The required output is the exact run of lines below that opens at the line with "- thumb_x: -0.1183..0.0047" and closes at the line with "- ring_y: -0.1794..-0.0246".

--------------------------------------------------

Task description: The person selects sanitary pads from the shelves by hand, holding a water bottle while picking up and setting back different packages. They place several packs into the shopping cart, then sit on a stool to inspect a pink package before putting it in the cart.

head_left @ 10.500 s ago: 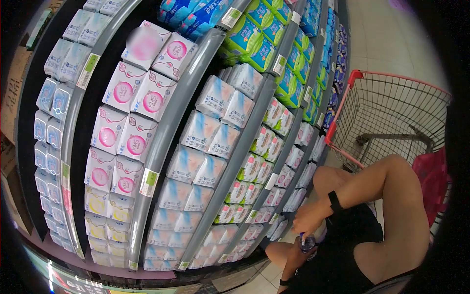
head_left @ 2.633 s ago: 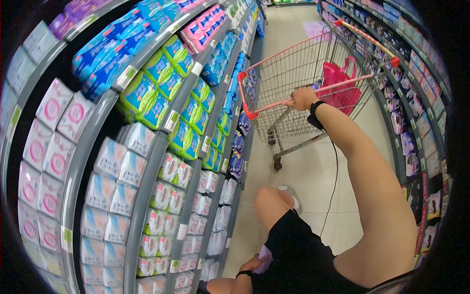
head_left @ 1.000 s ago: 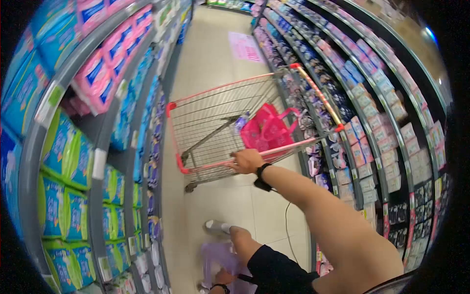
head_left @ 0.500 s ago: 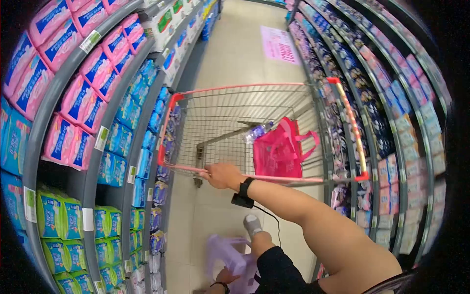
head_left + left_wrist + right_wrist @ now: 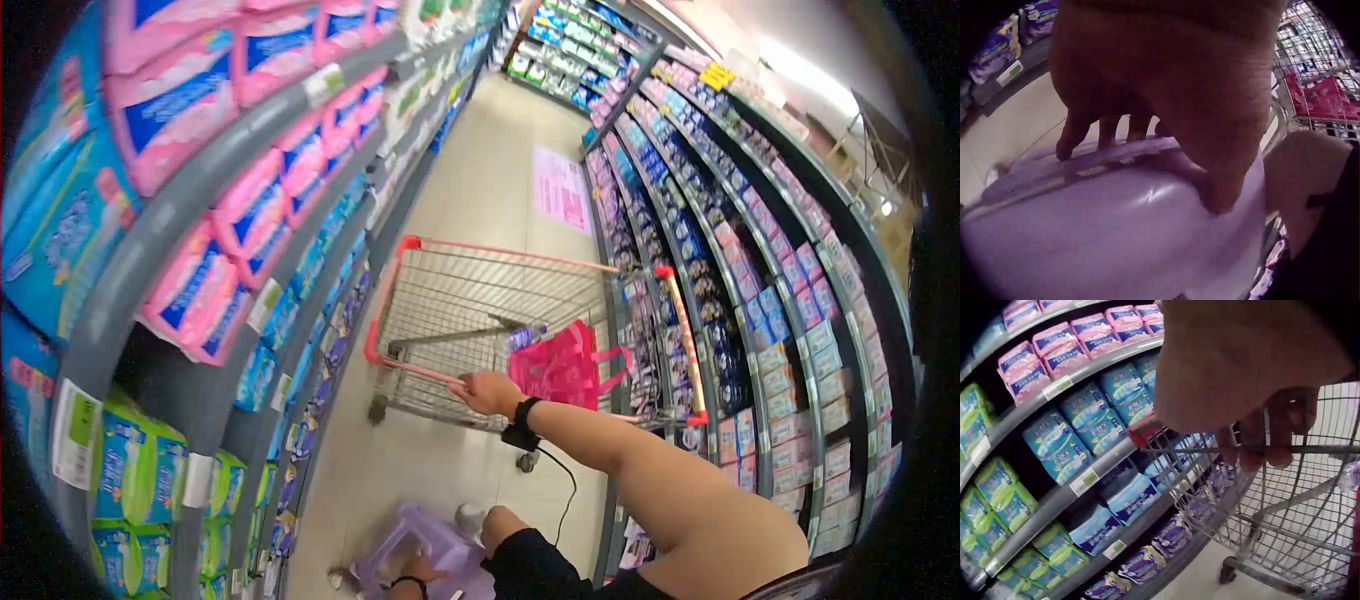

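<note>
Your right hand (image 5: 487,393) is curled over the near side rail of the wire shopping cart (image 5: 510,254), which stands crosswise in the middle of the aisle, its handle (image 5: 683,345) to the right. Your left hand (image 5: 1166,94), well apart from it, grips the purple plastic stool (image 5: 1122,225) at the near end of the scene, thumb on its surface and fingers over the slotted edge. Inside the cart, right of centre, sits a pink tote bag (image 5: 555,365), a clear bottle (image 5: 527,338) just beside it. Pink packs (image 5: 190,290) and green packs (image 5: 140,480) fill the left shelves; beyond the cart, a pink floor sticker (image 5: 562,188) lies near the right shelves.
</note>
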The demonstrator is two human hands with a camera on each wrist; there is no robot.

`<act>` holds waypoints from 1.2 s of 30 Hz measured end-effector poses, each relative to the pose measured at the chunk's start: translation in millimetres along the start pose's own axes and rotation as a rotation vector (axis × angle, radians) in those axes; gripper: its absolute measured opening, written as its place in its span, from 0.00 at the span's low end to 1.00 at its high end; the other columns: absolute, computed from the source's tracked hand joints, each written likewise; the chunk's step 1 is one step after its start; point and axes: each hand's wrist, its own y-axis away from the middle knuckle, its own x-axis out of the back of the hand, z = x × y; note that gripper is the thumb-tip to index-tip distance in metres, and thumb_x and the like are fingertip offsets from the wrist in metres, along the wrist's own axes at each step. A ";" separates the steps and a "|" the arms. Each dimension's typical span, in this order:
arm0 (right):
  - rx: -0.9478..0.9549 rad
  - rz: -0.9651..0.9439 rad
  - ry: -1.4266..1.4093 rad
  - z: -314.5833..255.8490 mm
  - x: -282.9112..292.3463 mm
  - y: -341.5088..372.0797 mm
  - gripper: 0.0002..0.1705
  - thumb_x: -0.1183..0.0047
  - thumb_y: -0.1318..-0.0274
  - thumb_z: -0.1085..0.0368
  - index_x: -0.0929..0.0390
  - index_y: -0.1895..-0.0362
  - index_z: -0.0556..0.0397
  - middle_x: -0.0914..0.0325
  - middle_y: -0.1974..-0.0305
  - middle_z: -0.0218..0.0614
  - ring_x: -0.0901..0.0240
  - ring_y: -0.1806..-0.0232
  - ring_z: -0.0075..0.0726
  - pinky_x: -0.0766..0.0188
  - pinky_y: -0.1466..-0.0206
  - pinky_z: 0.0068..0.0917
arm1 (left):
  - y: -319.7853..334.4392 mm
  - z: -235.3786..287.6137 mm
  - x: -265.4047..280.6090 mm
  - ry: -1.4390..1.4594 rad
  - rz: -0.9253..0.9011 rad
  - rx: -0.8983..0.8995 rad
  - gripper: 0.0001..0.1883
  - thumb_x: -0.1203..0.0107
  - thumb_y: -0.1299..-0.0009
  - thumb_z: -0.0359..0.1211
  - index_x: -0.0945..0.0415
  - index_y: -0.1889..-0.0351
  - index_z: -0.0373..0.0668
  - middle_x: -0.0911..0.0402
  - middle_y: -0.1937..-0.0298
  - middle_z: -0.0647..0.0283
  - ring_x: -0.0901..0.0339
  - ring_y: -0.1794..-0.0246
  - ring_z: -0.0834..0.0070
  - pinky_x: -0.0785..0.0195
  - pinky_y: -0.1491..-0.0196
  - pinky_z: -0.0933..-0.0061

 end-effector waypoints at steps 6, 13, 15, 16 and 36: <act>-0.117 -0.087 0.016 -11.8 18.6 -37.4 0.32 0.60 0.31 0.37 0.18 0.49 0.48 0.16 0.59 0.52 0.20 0.55 0.61 0.26 0.53 0.54 | -11.4 -28.5 51.4 -0.035 0.027 0.024 0.58 0.33 0.47 0.66 0.38 0.28 0.35 0.31 0.29 0.44 0.33 0.29 0.52 0.40 0.28 0.57; 0.044 -0.081 -0.179 49.1 40.2 -127.8 0.31 0.60 0.29 0.40 0.20 0.50 0.55 0.19 0.64 0.58 0.22 0.59 0.66 0.28 0.55 0.53 | -76.1 -0.6 154.8 -0.094 -0.086 0.025 0.56 0.34 0.45 0.65 0.39 0.26 0.38 0.33 0.28 0.44 0.35 0.27 0.51 0.41 0.27 0.56; -0.005 -0.078 -0.216 42.2 71.8 -145.4 0.29 0.58 0.28 0.42 0.21 0.55 0.57 0.21 0.68 0.60 0.24 0.62 0.69 0.29 0.56 0.54 | -96.8 7.5 179.7 -0.105 -0.109 0.042 0.56 0.35 0.44 0.65 0.39 0.26 0.39 0.33 0.28 0.44 0.36 0.27 0.51 0.41 0.27 0.56; 0.043 -0.028 -0.228 55.8 70.7 -153.8 0.29 0.58 0.28 0.43 0.21 0.56 0.58 0.21 0.69 0.59 0.24 0.63 0.69 0.29 0.57 0.54 | -105.9 14.4 187.5 -0.104 -0.129 0.050 0.56 0.35 0.44 0.65 0.40 0.26 0.39 0.33 0.27 0.44 0.36 0.27 0.50 0.41 0.27 0.56; -0.092 -0.126 0.041 177.8 130.8 -157.5 0.13 0.47 0.36 0.55 0.21 0.58 0.50 0.19 0.69 0.53 0.22 0.63 0.65 0.28 0.62 0.55 | -184.9 32.5 269.6 -0.330 0.068 -0.116 0.49 0.42 0.36 0.63 0.47 0.21 0.55 0.35 0.26 0.44 0.37 0.26 0.48 0.47 0.25 0.48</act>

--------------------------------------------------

◆ **Exercise output**:
  - thumb_x: -0.1183..0.0047
  - thumb_y: -0.1318..-0.0274
  - thumb_z: -0.1085..0.0368
  - index_x: -0.0929..0.0390
  - index_y: -0.1895..-0.0362
  - index_z: -0.0556..0.0397
  - middle_x: -0.0914..0.0325
  - middle_y: -0.1974..-0.0305
  - middle_z: -0.0218..0.0614
  - ring_x: -0.0901..0.0240
  - ring_y: -0.1806..-0.0232
  - ring_z: -0.0075..0.0726
  - pinky_x: -0.0766..0.0188
  - pinky_y: -0.1466..-0.0206
  - pinky_z: 0.0068..0.0917
arm1 (left):
  - y: -319.7853..334.4392 mm
  - z: -235.3786..287.6137 mm
  - x: -265.4047..280.6090 mm
  - ry: -1.4390..1.4594 rad
  - rz: -0.9253..0.9011 rad
  - rx: -0.8983..0.8995 rad
  - gripper: 0.0001..0.1883
  - thumb_x: -0.1203..0.0107
  - thumb_y: -0.1299..-0.0009
  - thumb_z: -0.0359..0.1211
  - index_x: -0.0945..0.0415
  - index_y: -0.1889..-0.0351
  - index_z: -0.0373..0.0668
  - middle_x: -0.0911..0.0402
  - middle_y: -0.1937..-0.0298
  - middle_z: -0.0647..0.0283
  - ring_x: -0.0901..0.0339
  - ring_y: -0.1794..-0.0246

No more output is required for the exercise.